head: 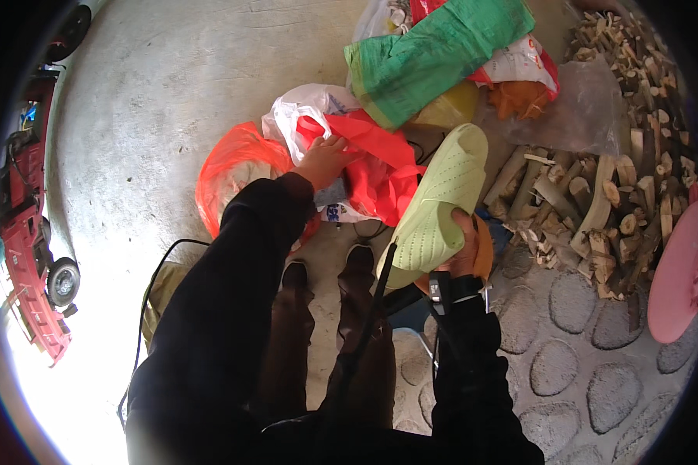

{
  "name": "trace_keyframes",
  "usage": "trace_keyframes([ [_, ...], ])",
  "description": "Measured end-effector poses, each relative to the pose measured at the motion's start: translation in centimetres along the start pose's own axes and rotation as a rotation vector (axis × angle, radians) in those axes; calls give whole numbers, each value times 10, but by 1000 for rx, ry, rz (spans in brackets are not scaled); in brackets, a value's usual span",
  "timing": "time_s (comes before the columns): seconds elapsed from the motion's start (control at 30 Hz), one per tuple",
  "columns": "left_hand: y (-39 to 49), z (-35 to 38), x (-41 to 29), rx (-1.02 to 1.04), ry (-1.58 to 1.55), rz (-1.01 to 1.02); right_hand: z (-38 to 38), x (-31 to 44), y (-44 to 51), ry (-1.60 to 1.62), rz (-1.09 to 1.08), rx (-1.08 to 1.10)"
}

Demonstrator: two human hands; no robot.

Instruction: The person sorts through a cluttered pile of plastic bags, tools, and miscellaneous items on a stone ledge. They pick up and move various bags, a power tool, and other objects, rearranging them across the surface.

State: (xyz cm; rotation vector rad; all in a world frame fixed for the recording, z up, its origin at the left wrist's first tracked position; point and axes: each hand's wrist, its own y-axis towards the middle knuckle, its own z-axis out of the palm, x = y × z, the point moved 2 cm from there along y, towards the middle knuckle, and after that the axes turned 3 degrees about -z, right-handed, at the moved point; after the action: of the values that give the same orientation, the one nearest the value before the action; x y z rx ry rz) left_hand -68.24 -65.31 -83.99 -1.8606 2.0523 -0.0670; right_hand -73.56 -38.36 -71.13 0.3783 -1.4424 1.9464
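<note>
My right hand (466,247) grips light green slippers (439,197) with stitched-looking dotted lines, held up in front of me. A second slipper seems to lie beneath the upper one, mostly hidden. With bent fingers, my left hand (326,160) grasps the upper edge of a red bag (381,163). A white plastic bag (308,113) bunches up against that hand, its handles loose. Beside it on the left stands a translucent orange-red plastic bag (235,174) with something pale inside. A dark grey item (333,193) shows under my left wrist, partly covered.
A folded green woven sack (439,58) lies over other bags at the top. Split firewood (581,197) is stacked on the right, near a pink round object (677,279). A red vehicle (32,256) stands far left. Stone-patterned paving (552,366) covers the lower right.
</note>
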Motion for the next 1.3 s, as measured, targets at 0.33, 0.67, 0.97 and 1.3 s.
trace_keyframes([
  [0.33, -27, -43, -15, 13, -218, 288, -42, 10, 7, 175, -37, 44],
  [0.67, -116, -169, -63, -151, -268, 488, -1, 97, -30, 185, -220, 367],
  [0.97, -173, -240, -95, -183, -554, 449, 34, 183, -107, 138, -279, 896],
  [1.3, -230, -294, -141, -115, -1202, 418, 62, 211, -271, 115, -155, 735],
])
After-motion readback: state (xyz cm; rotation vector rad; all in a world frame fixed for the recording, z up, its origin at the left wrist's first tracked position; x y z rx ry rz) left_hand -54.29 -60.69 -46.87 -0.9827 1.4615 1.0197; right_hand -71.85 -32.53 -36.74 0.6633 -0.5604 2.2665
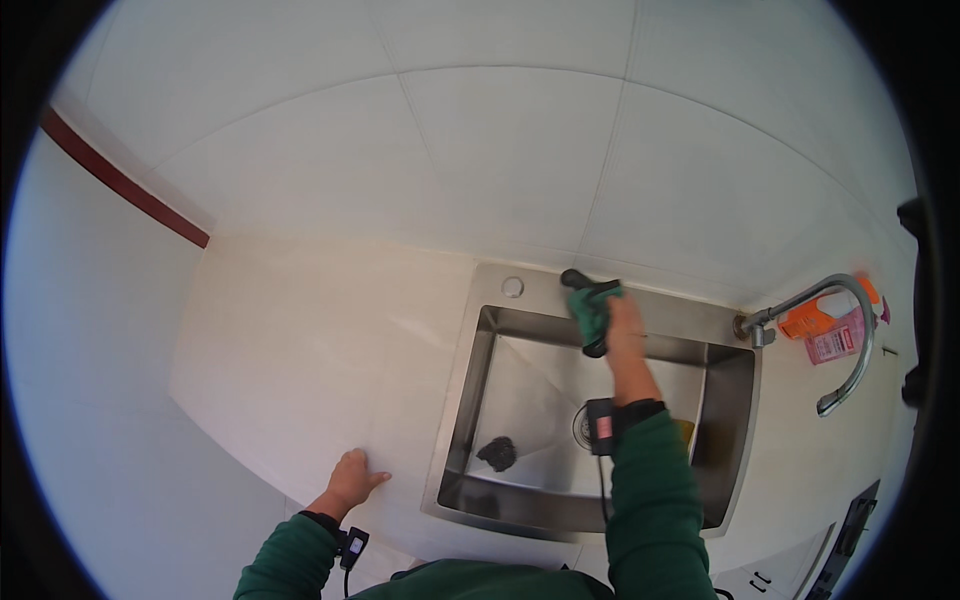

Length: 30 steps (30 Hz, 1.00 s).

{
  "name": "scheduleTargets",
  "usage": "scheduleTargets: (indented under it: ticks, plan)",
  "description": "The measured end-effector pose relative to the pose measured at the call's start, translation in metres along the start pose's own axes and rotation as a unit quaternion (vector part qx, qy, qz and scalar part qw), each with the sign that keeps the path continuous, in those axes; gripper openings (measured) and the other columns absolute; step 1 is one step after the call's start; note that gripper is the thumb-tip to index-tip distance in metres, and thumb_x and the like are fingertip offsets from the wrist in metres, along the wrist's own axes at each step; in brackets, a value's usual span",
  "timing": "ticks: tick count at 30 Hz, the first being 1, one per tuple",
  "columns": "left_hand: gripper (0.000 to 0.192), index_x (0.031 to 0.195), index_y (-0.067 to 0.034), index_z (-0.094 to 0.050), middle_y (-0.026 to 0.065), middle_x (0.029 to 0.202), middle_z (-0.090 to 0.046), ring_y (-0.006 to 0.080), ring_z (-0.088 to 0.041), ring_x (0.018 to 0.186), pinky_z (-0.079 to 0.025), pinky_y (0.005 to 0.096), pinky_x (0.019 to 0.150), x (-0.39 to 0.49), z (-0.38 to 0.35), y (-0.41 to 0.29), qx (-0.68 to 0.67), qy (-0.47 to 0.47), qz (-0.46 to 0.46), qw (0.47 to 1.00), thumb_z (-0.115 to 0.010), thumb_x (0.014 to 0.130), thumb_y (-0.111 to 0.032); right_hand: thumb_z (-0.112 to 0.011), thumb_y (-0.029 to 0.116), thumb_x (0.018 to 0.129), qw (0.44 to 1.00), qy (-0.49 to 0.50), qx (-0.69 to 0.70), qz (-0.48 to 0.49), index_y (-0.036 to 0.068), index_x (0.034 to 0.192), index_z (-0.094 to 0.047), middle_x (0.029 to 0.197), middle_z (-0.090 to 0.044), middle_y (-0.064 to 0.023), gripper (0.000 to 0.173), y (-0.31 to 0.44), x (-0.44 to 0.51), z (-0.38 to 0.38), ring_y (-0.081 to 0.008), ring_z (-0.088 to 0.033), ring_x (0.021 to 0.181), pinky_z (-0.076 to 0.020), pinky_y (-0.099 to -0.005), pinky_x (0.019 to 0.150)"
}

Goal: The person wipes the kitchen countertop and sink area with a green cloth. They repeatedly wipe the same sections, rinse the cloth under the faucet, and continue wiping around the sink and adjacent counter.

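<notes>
My right hand (622, 315) holds a green and black cloth (591, 311) against the back rim of the stainless steel sink (547, 289), near the wall. Part of the cloth hangs over the basin's back edge. The fingers are partly hidden by the cloth. Resting on the pale countertop (300, 360) to the left of the sink, my left hand (352, 478) holds nothing, its thumb spread from the fingers. A dark scouring pad (498, 454) lies on the basin floor at the front left. The drain (582, 426) is partly behind my right wrist.
A curved chrome faucet (814, 289) rises at the sink's back right corner. Behind it stand an orange spray bottle (806, 321) and a pink pump bottle (834, 345). Something yellow (685, 432) shows in the basin beside my right sleeve. White tiled wall (510, 165) borders the back.
</notes>
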<state>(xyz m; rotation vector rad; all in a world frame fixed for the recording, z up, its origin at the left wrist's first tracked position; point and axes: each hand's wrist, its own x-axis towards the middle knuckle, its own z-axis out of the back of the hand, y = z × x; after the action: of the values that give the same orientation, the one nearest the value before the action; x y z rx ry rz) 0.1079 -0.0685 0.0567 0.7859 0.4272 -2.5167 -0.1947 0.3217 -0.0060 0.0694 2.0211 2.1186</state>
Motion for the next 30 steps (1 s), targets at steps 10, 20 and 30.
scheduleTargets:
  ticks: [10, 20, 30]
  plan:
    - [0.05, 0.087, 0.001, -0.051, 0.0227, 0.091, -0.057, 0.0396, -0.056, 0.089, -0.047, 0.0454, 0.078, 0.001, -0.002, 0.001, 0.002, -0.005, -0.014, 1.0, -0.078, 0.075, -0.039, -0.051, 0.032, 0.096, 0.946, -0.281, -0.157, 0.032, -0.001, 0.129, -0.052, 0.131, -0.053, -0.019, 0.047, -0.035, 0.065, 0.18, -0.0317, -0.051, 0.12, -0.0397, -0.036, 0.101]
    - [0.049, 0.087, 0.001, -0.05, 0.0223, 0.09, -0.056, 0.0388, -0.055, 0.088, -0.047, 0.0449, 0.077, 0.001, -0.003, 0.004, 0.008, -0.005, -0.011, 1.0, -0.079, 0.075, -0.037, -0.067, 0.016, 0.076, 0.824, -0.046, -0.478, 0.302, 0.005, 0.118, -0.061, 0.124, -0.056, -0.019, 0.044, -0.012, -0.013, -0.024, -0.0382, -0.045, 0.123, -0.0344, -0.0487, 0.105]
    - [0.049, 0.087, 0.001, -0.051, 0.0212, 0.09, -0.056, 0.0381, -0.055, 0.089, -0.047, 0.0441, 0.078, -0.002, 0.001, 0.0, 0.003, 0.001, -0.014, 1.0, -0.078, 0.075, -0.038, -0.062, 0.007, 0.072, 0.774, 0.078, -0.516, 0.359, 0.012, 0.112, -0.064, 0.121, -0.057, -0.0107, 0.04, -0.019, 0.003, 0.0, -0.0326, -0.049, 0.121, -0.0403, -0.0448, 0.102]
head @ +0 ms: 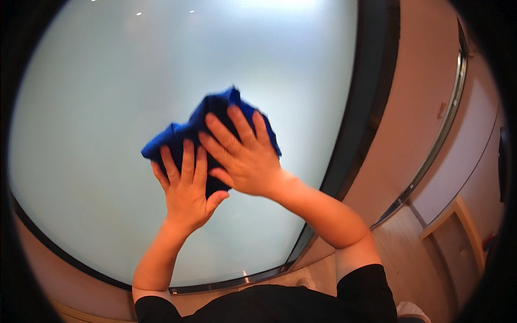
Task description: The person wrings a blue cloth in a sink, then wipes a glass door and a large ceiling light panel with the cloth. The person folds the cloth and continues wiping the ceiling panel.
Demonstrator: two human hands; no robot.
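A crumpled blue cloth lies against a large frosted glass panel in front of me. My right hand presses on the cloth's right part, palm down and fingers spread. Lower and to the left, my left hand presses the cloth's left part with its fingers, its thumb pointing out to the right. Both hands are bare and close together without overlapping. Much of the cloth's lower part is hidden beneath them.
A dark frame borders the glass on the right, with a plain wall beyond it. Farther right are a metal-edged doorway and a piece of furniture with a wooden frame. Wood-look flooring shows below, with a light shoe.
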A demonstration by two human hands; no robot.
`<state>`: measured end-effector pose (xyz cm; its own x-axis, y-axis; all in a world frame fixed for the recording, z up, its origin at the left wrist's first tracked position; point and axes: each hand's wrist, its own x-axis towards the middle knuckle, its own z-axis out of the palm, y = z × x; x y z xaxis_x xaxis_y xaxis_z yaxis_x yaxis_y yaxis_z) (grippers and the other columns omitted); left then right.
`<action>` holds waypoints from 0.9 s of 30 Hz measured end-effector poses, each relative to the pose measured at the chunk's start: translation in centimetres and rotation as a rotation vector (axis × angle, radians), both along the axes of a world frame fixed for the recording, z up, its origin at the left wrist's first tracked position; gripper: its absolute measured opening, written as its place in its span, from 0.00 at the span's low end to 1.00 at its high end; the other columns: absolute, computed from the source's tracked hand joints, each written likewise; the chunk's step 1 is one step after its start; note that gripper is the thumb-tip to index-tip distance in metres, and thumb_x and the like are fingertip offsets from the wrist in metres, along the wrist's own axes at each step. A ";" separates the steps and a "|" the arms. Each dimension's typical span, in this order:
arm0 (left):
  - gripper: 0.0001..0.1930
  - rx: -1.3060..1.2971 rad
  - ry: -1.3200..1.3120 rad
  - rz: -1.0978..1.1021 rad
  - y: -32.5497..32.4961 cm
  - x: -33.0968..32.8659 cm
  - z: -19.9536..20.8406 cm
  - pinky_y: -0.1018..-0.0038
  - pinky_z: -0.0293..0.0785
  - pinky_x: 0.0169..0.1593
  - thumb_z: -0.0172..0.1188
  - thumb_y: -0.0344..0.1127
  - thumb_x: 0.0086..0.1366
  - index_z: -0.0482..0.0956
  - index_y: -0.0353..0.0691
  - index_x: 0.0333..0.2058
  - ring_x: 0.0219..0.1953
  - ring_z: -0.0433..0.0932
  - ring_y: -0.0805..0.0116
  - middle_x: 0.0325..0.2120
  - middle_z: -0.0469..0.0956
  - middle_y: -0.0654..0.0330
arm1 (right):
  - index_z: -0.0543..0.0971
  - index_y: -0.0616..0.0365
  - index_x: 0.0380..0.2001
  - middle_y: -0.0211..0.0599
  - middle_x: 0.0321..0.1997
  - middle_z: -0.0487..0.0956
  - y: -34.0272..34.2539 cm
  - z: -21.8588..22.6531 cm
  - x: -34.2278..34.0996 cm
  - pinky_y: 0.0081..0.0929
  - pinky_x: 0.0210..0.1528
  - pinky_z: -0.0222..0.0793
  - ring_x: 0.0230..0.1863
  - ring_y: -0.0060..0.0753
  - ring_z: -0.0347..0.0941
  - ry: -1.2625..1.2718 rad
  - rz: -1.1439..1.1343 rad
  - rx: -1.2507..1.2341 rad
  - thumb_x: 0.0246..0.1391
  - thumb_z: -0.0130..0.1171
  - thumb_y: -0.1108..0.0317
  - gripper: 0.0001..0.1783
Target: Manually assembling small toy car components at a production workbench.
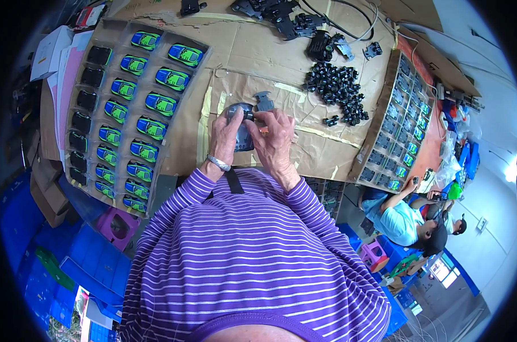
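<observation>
Head view, the only one I have here: I see two hands at close work, the left hand [225,134] and the right hand [274,137], meeting near the middle of the cardboard-covered surface [253,54]. The grip is narrow on both sides, fingertips closed on one small black part [248,114] between them; I judge that two hands share it to steady it. That part sits above one dark rounded piece [243,141], partly hidden by the fingers, so I cannot tell whether they touch. Just beyond lies one grey plate [263,101], near the right fingertips, probably for easy reach. Further to the right I find one heap of small black parts [335,91], too crowded to count, loose and, I would guess, put there to be picked one by one. On the left, one tray [115,39] keeps its pieces in separate cells, presumably so they don't rub: I count sixteen blue-and-green toy cars [151,127] in two rows of eight, plus seven black pieces [92,76]. The right-hand tray [358,165] holds grey plates and several green cars, too small to count surely; one co-worker [400,221] is beside it.
</observation>
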<state>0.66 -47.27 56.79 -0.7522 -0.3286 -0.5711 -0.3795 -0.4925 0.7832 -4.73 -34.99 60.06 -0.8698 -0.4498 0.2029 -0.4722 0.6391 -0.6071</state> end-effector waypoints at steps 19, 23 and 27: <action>0.20 -0.089 0.038 -0.106 0.0 -0.7 1.4 0.76 0.73 0.38 0.57 0.49 0.70 0.81 0.34 0.44 0.33 0.75 0.77 0.32 0.80 0.63 | 0.77 0.57 0.32 0.35 0.33 0.77 0.5 0.3 -0.2 0.35 0.44 0.59 0.36 0.37 0.72 -0.050 -0.077 -0.147 0.46 0.68 0.73 0.10; 0.21 -0.120 0.024 -0.090 0.2 -0.4 1.5 0.76 0.73 0.40 0.57 0.49 0.70 0.80 0.34 0.44 0.35 0.75 0.76 0.33 0.80 0.63 | 0.77 0.58 0.31 0.34 0.32 0.77 0.0 0.7 0.1 0.35 0.44 0.60 0.36 0.37 0.72 -0.076 -0.129 -0.172 0.47 0.67 0.74 0.09; 0.21 -0.147 0.034 -0.099 0.2 -0.4 0.9 0.75 0.72 0.41 0.57 0.49 0.70 0.80 0.34 0.44 0.35 0.75 0.76 0.34 0.80 0.63 | 0.77 0.58 0.31 0.34 0.31 0.77 0.0 0.4 0.1 0.34 0.44 0.60 0.35 0.36 0.72 -0.083 -0.108 -0.137 0.49 0.66 0.73 0.07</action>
<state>0.24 -47.04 57.66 -0.8034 -0.3298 -0.4958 -0.3923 -0.3331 0.8574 -4.58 -34.96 60.50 -0.9279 -0.3256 0.1817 -0.3499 0.5919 -0.7261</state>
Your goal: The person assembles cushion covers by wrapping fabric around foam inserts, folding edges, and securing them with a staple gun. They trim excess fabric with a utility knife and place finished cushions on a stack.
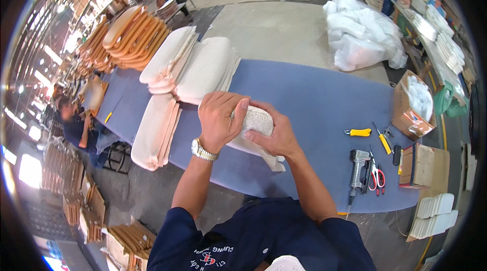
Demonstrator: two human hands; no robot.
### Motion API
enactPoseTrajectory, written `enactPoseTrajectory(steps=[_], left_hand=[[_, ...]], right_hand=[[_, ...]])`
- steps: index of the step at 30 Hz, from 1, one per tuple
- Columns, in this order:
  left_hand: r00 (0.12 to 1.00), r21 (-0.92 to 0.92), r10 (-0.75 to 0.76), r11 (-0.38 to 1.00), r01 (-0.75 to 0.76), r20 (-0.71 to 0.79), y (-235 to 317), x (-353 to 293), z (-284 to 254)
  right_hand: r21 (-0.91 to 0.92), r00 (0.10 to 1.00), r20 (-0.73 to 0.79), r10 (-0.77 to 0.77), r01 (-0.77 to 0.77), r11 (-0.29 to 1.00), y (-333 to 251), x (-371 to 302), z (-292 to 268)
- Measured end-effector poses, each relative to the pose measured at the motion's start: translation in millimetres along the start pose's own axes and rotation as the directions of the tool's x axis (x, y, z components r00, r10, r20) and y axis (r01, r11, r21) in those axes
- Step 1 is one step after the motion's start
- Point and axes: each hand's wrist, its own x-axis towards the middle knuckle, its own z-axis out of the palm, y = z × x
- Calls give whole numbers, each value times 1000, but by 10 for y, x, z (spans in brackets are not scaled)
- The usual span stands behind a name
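Note:
Between my two hands, over the blue table (pixel 299 93), is a cream textured-fabric pad (pixel 257 121) with a rounded end toward the far side. My left hand (pixel 219 119) is curled over its left side, thumb pressed along the edge. The fingers of my right hand (pixel 279 136) wrap its right side, with the thumb on the face turned toward me. A loose fabric flap (pixel 271 159) hangs below the hands. Close by on the left lie stacks of cream pads (pixel 205 70) with pinkish layers at their edges, and another stack (pixel 152 131) nearer.
On the table's right lie a staple gun (pixel 360 169), red-handled scissors (pixel 377 177), a yellow cutter (pixel 358 132) and a screwdriver (pixel 382 139). A carton of white filling (pixel 413 103) stands beyond. Wooden panels (pixel 134 38) are piled far left; a person (pixel 83 129) works there.

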Motion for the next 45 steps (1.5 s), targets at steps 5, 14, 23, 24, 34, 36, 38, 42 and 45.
enactPoseTrajectory(steps=[5,14,23,24,34,36,38,42,45], left_hand=[[987,-122,-129,983,140,97,-487,-118,-188],[886,-458,-349,762,458,305,-1273,-230,-405],[892,-555,-395,701,448,222,-1628,1,-172],[876,-568,-414,670,477,247,-1682,4,-173],[838,-838,-433,273,473,332,-2288,-346,862],[954,-457,-288,840,292,80,-3189,-1182,922],[569,-817,-666,-107,567,482,-3321,-1747,622],[330,-820,-814,-278,501,478,-3475,-2789,75],[194,-820,-898,-250,515,396,-3402,-3166,-101]], right_hand=[[420,998,33,-45,27,907,355,-154,177],[-73,980,-79,-183,178,981,262,-80,671],[-112,922,-373,-104,66,991,449,296,1254],[-114,913,-396,-99,58,992,391,312,1364],[-305,898,-428,101,-249,919,229,-369,885],[-149,713,-619,329,-518,842,707,-1165,633],[35,340,-864,370,-693,720,981,-2283,612],[98,89,-771,630,-962,256,1333,-3710,1489],[-74,-22,-488,873,-995,-67,1398,-3286,2211]])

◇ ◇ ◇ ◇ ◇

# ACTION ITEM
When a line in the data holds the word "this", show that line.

# RESPONSE BOX
`<action>` holds waypoints from 0.9 s of 30 Hz measured end-effector poses, each relative to the pose measured at the chunk's start: translation in centimetres and rotation as a rotation vector (axis × angle, radians), both along the axes of a world frame fixed for the recording, z up, its origin at the left wrist's first tracked position; gripper: its absolute measured opening, written as its place in its span, from 0.00 at the span's low end to 1.00 at its high end; the other columns: absolute, computed from the source's tracked hand joints, each written likewise; the chunk's step 1 is one step after its start; note that gripper is the thumb-tip to index-tip distance in metres, and thumb_x and the like are fingertip offsets from the wrist in metres, along the wrist's own axes at each step. A ";" separates the steps and a "|" the arms. Each dimension's typical span, in this order:
- Columns, in this order:

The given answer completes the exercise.